Benimse alın yazım yokuşlarda susamak” der.

 

Gerçekten Müslümanları olmadık ayak oyunlarıyla haritadan silmek, dünyadan yok etmek için çaba sarf ettiler, ediyorlar! Tarih sayfalarına baktığımız zaman her daim Haçlı ve Hilal çatışmalarını görüyoruz.

Bedir’de, Uhut’ta, Hendek’te imanlı gönüller, sayıca fazla düşmanı yerle bir etmeyi başarmışlardır.

Pekiyi durdu mu düşmanlar? “Biz yenildik, yeniliyoruz, öyleyse bir daha Müslümanlarla karşı karşıya gelmeyelim” mi dediler? Diyorlar? Hayır.

Dışarıdaki düşman belli, ona karşı açık ve net tedbir alabilirsiniz ama içte olan, rengini belli etmeyen, bizdenmiş gibi görünüp bizi arkadan hançerleyenlere karşı çok dikkatli olmak zorundayız.

Şu bir gerçek ki artık milletimiz zokayı yutmuyor.
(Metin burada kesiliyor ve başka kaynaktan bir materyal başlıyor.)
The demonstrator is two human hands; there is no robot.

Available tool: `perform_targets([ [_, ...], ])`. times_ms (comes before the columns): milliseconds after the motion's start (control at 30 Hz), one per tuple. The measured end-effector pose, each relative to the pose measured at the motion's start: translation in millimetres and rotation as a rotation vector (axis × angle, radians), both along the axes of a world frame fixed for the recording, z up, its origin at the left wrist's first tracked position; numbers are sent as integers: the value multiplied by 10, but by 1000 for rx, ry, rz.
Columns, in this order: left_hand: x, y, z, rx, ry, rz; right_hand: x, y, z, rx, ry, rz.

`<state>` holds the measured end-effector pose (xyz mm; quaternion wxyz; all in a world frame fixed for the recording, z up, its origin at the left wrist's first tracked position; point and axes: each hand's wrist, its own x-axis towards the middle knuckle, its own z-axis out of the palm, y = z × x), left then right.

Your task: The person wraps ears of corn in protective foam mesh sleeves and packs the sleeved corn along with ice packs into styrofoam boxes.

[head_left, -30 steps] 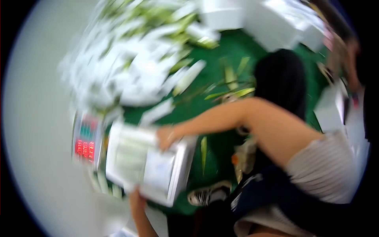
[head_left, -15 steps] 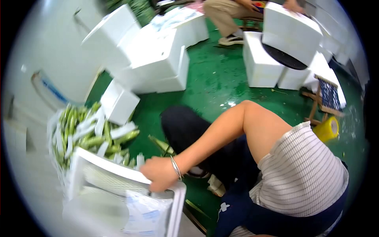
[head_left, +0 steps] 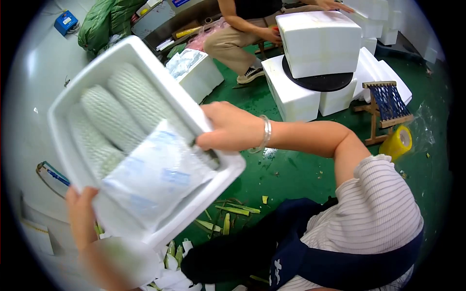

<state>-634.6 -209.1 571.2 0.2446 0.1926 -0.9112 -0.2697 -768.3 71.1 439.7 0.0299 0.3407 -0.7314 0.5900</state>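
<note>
An open white foam box [head_left: 229,169] is held up and tilted in front of me, gripped at its two sides. My right hand [head_left: 228,127] clasps the right wall, thumb over the rim. Around the opposite lower-left edge my left hand [head_left: 81,213] is closed, partly hidden and slightly blurred. Inside lie several long pale-green pieces in white foam netting [head_left: 114,116], side by side. A white plastic ice pack [head_left: 158,174] with faint blue print rests over their lower ends. A pale blurred patch covers part of my left forearm.
Green ears, seemingly corn [head_left: 174,254], lie low on the floor among white strips. Loose husks [head_left: 233,211] are scattered nearby. A co-worker [head_left: 238,34] sits beyond, one hand near a foam box [head_left: 320,46] on a black disc [head_left: 318,82]. A stool [head_left: 386,109] and yellow tape roll [head_left: 397,143] stand right.
The foam box has come up from the lower left and is tilted toward me. My right hand has risen with it, and my left hand now shows on its edge. The view has shifted.
</note>
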Motion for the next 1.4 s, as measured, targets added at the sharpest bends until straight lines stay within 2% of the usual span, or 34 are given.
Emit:
perform_targets([
  [67,-284,56,-412,14,-122,7,-96,155,-379,89,-107,-45],
  [133,-509,16,-928,99,-286,-129,-80,306,-740,187,-259,-48],
  [200,-639,31,-1494,146,-437,-175,-60,387,-1206,344,-468,-23],
  [267,-648,46,-2012,237,-588,-176,-14,431,-1736,378,-582,11],
  [333,-593,-11,-2517,214,-688,-141,87,480,-1975,504,-685,72],
  [400,-454,2,-2832,294,-677,-147,197,434,-2094,627,-739,28],
  [500,-393,113,-2836,350,-853,15,187,312,-2183,688,-745,5],
  [600,-360,-14,-2980,400,-717,-18,176,243,-2159,740,-664,-12],
  [700,-420,33,-2914,336,-718,1,160,256,-2183,740,-680,-32],
  [733,-436,85,-2864,302,-735,22,161,304,-2236,643,-736,-46],
  [800,-541,218,-2807,177,-668,-62,185,486,-2284,546,-791,-58],
  [867,-756,368,-2699,65,-640,-174,220,723,-2223,479,-809,-201],
  [933,-1069,641,-2424,54,-501,-370,171,1054,-2011,430,-844,-309],
  [967,-1282,737,-2339,298,-368,-587,155,1213,-1809,311,-915,-388],
  [1067,-1398,1093,-1774,836,-169,-855,38,1745,-1400,6,-965,-657],
  [1100,-1462,1030,-1727,612,-106,-883,-41,1956,-1353,57,-839,-675],
  [1133,-1486,798,-1750,385,-46,-876,-175,2237,-1539,-155,-884,-600],
  [1200,-1441,246,-2020,333,-2,-780,-271,2330,-1361,-432,-990,-619],
  [1233,-1309,24,-2084,423,-129,-677,-217,2304,-1134,-474,-933,-687],
  [1267,-1148,-210,-2167,500,-263,-574,-237,2342,-1054,-423,-793,-730],
  [1333,-880,-786,-2784,477,-331,-491,-165,2280,-564,-280,-767,-956],
  [1400,-594,-1204,-3241,606,-491,-492,-316,2518,-433,-165,-619,-1042],
])
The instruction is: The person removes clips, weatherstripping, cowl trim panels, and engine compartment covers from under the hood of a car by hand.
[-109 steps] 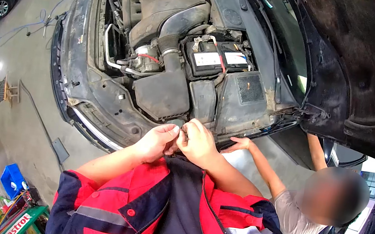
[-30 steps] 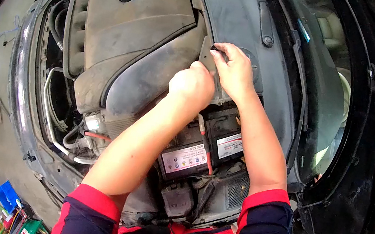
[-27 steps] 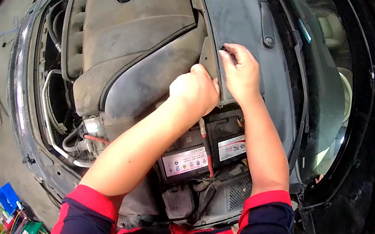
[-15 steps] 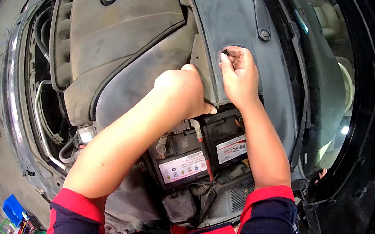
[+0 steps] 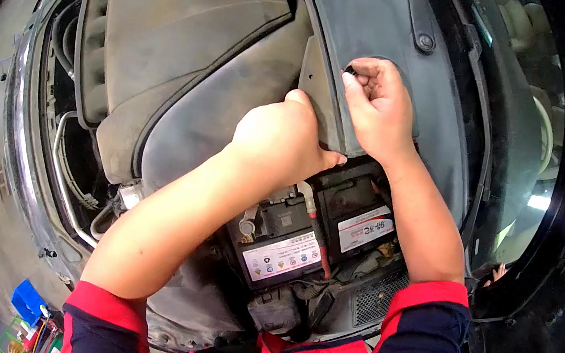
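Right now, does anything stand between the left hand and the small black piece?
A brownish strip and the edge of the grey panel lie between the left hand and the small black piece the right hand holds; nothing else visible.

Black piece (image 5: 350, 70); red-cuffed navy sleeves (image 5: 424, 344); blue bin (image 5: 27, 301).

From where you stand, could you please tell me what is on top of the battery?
Two white labels, a metal clamp and a red strip show on the battery. The left forearm hides its far left corner, so what is there cannot be seen.
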Demonstrator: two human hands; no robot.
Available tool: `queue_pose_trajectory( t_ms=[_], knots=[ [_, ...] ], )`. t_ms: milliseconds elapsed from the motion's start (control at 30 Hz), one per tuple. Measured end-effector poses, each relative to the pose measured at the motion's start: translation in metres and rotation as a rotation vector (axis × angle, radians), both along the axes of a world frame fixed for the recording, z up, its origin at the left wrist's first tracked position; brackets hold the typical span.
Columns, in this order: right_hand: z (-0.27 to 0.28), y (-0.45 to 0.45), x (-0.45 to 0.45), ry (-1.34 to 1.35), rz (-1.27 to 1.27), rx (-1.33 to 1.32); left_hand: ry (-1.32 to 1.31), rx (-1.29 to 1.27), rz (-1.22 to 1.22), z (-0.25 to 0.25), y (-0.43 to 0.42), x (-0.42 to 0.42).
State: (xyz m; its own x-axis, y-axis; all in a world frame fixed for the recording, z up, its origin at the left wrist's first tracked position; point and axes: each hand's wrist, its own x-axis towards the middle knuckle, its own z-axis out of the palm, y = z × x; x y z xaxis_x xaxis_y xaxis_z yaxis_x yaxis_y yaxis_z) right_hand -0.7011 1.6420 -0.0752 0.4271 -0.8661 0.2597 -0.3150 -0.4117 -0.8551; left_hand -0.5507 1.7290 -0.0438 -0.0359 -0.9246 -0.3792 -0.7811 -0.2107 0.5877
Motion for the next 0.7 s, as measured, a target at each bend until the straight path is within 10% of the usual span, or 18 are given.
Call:
queue_pose_trajectory(
  t_ms=[700],
  knots=[
    [0.006,0.015,0.018,0.271,0.063,-0.213,-0.1,-0.004,-0.067,-0.013,-0.004,-0.012]
  ],
)
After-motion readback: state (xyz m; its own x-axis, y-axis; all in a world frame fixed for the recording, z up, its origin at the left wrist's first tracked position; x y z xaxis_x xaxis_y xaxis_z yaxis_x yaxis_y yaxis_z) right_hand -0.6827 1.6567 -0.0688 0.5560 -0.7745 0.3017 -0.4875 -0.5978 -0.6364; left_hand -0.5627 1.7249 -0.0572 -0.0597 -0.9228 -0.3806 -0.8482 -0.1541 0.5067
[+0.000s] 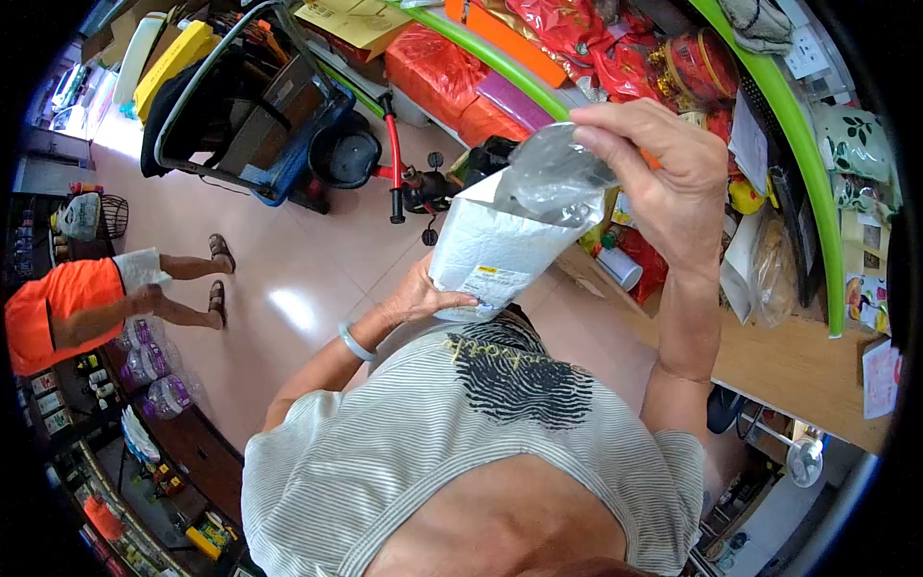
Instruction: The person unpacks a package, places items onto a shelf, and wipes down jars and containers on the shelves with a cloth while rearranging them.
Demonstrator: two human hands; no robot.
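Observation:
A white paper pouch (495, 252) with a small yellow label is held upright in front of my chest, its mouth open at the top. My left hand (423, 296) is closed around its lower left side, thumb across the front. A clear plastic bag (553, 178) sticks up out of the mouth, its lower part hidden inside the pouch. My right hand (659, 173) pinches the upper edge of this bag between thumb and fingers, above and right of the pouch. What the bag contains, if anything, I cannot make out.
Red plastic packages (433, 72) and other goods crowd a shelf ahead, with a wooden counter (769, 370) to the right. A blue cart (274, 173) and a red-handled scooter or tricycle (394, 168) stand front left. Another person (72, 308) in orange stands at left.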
Bundan böyle kimse Türkiye’ye racon kesemeyecek. Kesmeye çalışanlar da boyunun ölçüsünü alacak ve alıyor!

Kararlı, istikrarlı, inançlı, azimli, çalışkan olunca başarılamayacak hiçbir şey yoktur. Rabbimiz, böyle insanları seviyor, bunlara değer veriyor.

“Sizin duanız olmasa rabbim size ne diye değer versin?” ifadesinin ete kemiğe bürünmüş şekli hali hazırdaki Türkiye Devletidir.

Çok güzel söylenmiş: “Devlet, ebed müddet”, “Ya devlet başa, ya kuzgun leşe”…zayıf yönetimleri, istikrarsız, kararsız idareleri geçmişte gördük.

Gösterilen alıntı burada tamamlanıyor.